- Required work: Taking the line with "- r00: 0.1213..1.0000" as the first and the line with "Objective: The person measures" as the last, set down the lines below exactly, pictures excluded.

- Records from a dataset:
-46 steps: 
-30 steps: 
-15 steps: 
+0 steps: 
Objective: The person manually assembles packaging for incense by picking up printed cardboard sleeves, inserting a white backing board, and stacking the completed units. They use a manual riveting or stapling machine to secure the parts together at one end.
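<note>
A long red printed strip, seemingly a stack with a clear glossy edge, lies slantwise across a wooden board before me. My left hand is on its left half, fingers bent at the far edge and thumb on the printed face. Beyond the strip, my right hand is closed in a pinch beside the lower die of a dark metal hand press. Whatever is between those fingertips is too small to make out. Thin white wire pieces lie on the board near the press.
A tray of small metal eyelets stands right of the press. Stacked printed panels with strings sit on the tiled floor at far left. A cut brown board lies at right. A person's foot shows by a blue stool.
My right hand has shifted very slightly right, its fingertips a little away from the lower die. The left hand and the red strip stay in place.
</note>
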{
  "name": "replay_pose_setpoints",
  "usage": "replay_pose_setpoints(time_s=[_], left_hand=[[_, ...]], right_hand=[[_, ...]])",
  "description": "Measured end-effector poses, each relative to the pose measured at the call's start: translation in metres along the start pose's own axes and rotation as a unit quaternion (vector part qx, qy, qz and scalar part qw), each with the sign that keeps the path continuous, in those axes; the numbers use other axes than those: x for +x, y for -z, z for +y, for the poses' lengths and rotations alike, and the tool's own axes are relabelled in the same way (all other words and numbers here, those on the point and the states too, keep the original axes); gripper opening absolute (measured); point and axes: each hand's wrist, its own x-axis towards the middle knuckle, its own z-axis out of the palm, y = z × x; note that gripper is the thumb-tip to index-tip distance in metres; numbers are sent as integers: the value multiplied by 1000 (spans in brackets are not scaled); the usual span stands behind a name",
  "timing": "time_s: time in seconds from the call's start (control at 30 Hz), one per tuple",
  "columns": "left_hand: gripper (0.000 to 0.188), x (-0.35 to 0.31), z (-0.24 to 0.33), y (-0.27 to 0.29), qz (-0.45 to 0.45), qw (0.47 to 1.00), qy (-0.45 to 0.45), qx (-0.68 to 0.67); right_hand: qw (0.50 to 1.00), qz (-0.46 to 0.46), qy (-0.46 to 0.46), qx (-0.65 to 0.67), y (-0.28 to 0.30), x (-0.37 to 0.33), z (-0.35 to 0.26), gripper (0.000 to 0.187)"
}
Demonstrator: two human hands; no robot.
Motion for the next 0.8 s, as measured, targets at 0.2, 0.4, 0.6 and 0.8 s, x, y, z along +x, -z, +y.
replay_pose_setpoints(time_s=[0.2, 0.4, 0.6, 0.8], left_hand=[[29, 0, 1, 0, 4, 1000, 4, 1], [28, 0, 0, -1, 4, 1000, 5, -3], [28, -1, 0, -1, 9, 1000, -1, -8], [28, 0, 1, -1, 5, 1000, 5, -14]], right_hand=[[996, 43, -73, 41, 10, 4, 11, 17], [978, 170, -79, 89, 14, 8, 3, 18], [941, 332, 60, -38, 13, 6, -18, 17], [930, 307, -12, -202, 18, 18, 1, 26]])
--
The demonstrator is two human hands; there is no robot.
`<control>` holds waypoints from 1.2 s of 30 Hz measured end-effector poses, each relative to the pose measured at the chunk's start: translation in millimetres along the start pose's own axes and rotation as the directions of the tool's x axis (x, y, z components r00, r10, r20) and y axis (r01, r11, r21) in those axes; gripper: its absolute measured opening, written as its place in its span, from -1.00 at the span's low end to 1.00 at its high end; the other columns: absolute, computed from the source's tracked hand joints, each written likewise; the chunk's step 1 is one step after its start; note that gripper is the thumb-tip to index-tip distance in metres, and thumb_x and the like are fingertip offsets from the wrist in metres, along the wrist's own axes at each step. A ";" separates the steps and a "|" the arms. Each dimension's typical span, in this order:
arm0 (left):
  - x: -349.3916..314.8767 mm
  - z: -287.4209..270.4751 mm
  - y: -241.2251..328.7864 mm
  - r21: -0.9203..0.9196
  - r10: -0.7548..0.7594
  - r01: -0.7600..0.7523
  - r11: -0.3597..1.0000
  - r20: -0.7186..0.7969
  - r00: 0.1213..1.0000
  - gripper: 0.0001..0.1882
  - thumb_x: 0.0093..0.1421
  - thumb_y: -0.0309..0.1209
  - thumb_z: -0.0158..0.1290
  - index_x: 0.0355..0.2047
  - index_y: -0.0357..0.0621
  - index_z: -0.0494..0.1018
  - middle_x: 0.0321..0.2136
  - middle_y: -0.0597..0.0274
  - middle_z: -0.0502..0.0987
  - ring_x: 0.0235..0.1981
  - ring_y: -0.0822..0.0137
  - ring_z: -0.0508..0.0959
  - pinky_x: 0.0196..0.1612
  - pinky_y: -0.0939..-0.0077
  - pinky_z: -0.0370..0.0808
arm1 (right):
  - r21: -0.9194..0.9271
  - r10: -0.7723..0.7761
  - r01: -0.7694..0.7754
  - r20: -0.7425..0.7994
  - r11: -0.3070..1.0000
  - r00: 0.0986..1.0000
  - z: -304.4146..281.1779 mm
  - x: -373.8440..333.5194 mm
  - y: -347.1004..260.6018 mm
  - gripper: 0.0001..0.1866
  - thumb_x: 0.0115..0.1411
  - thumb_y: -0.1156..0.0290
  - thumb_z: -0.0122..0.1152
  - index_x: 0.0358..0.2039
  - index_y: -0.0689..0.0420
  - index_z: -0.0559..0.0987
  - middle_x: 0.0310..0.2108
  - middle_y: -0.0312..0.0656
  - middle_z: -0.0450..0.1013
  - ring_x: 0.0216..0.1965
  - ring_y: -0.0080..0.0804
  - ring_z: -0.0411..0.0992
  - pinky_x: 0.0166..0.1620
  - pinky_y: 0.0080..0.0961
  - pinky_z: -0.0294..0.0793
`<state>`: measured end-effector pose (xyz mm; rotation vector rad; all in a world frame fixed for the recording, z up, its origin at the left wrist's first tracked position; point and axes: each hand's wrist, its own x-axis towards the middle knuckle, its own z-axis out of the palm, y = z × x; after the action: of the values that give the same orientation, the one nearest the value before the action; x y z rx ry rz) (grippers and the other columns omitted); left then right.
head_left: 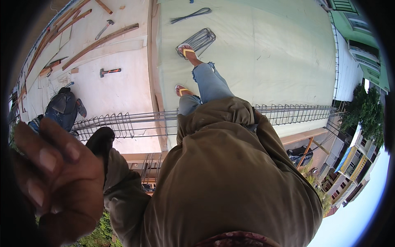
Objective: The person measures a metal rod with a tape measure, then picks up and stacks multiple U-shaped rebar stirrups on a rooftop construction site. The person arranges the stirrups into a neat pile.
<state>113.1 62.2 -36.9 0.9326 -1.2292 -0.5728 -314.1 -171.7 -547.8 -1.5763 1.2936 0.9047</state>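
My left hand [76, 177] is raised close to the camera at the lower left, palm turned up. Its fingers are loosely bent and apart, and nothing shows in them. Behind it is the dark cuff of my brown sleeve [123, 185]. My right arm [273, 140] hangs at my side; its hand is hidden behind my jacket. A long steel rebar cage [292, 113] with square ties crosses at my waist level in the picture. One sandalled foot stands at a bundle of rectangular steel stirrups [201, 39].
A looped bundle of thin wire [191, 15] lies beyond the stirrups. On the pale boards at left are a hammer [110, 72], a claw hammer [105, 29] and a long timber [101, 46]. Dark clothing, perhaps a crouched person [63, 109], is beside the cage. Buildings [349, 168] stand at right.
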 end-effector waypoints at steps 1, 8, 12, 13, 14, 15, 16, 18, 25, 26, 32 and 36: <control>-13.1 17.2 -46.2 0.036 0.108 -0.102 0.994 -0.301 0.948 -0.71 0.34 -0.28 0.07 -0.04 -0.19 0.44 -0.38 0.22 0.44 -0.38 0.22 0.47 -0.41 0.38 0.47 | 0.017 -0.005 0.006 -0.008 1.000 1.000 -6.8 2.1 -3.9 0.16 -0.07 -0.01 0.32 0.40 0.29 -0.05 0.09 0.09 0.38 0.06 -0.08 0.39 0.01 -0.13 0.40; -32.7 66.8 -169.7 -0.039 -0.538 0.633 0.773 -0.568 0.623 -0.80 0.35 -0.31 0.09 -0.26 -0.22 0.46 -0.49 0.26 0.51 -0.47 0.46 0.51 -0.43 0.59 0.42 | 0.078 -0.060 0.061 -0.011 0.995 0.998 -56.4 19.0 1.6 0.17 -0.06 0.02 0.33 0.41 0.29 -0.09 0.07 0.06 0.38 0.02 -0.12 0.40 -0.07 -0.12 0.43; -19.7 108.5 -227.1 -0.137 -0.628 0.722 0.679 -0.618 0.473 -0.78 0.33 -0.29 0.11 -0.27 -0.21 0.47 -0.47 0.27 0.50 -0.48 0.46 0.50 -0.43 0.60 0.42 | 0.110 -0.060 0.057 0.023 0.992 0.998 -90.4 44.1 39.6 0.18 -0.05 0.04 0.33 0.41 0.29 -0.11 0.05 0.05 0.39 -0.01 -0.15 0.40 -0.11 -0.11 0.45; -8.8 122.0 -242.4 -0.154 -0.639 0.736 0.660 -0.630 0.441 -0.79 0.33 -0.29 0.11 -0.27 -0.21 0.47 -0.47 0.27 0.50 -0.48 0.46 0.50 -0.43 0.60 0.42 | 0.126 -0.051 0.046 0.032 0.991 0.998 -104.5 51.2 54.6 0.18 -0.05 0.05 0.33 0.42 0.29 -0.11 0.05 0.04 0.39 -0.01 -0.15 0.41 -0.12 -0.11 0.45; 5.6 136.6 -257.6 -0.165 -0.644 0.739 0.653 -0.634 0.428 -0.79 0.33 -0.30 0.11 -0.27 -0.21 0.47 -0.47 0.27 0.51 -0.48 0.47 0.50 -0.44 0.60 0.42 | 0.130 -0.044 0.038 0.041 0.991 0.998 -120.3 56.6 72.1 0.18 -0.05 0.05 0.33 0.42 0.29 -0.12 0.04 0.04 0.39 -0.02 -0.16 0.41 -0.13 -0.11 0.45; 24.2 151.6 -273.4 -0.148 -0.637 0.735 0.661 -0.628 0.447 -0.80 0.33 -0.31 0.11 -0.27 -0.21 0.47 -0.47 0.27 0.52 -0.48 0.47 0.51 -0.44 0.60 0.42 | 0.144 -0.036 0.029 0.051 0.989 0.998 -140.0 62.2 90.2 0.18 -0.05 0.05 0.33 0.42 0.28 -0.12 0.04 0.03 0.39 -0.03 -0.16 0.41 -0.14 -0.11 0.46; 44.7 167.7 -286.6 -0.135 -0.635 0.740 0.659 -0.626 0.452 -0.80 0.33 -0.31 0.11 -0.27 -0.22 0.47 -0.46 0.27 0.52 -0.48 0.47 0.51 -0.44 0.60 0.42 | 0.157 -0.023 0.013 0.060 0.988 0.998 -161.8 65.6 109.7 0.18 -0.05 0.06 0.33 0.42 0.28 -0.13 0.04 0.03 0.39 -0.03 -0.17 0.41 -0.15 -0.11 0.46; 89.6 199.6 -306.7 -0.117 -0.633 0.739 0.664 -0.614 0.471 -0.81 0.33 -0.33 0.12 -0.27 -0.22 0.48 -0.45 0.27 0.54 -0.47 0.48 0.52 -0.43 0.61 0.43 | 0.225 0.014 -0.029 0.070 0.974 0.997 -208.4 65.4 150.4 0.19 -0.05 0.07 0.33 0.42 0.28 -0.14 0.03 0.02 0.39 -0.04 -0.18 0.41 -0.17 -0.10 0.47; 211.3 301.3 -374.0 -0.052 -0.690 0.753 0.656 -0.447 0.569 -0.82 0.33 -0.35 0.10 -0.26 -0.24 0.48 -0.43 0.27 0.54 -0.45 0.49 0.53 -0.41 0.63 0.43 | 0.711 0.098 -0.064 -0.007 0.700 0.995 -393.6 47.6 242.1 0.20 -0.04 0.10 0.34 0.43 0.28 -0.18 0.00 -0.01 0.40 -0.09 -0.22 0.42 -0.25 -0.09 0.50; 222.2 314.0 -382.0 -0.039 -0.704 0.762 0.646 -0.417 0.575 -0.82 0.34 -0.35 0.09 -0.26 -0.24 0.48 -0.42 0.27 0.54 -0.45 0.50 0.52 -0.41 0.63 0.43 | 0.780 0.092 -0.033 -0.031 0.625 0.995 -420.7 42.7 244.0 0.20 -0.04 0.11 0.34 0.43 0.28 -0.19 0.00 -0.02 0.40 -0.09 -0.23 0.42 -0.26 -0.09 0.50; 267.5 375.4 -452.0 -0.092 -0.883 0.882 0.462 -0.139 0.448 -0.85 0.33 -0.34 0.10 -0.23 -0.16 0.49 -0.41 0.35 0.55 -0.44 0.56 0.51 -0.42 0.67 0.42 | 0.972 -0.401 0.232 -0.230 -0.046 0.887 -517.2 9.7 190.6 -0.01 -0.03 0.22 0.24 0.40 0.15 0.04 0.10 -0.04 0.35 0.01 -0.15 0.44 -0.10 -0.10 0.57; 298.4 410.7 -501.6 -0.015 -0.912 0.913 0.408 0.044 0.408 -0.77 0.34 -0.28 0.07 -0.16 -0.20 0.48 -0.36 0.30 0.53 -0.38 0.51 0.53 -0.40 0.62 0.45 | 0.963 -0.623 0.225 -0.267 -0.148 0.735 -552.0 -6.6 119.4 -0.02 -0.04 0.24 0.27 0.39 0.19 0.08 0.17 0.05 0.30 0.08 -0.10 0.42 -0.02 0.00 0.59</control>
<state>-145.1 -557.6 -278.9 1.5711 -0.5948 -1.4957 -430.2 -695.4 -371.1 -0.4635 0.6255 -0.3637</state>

- Output:
  - r00: 0.1213..1.0000
  - gripper: 0.0001..0.1882
  - thumb_x: 0.0093..0.1421
  - thumb_y: -0.0309..0.1209
  - thumb_z: -0.0158..0.1290
  - index_x: 0.0355..0.2047
  - index_y: -0.0357..0.0621
  - index_z: -0.0494..0.1018
  - middle_x: 0.0321..0.2136
  - middle_y: -0.0597..0.0274
  - middle_z: -0.0502..0.0987
  - ring_x: 0.0235..0.1981
  - ring_y: -0.0822..0.0137
  - ring_z: -0.0508..0.0959
  - pinky_x: 0.0196..0.1612
  - pinky_y: -0.0939..-0.0077
  - pinky_z: -0.0370..0.0808
arm1 (right):
  - r21: -0.9194..0.9271
  - r10: -0.7723..0.7761
  - r01: -0.7694..0.7754
  - r20: -0.7425..0.7994
  - r11: -0.3070..1.0000
  - r00: 0.0986..1.0000
  - z: -304.4146..281.1779 mm
  - x: -373.8440..333.5194 mm
  - y: -347.1004..260.6018 mm
  - gripper: 0.0001..0.1866
  - thumb_x: 0.0115..0.1411
  - thumb_y: -0.1156..0.0290
  - thumb_z: -0.0122..0.1152
  - index_x: 0.0358..0.2039
  - index_y: -0.0689..0.0420
  - index_z: -0.0559..0.0987
  - middle_x: 0.0310..0.2108
  - middle_y: -0.0312..0.0656
  - middle_z: -0.0450..0.1013
  - ring_x: 0.0216..0.1965
  - ring_y: -0.0080..0.0804
  - ring_z: -0.0411..0.0992
  - pinky_x: 0.0166..0.1620
  - pinky_y: 0.0080..0.0961
  - pinky_z: -0.0294..0.0793
`<state>`: measured end-effector pose (xyz mm; rotation vector rad; all in a world frame fixed for the recording, z up, its origin at the left wrist's first tracked position; point and axes: each hand's wrist, its own x-axis towards the middle knuckle, its own z-axis out of the palm, y = z × x; after the action: of the values that give the same orientation, the one nearest the value before the action; x y z rx ry rz) (grippers and the other columns omitted); left then right.
head_left: 
Objective: The person measures a metal rod with a tape measure, then picks up and stacks multiple U-shaped rebar stirrups on a rooftop construction site. The person arranges the stirrups into a neat pile.

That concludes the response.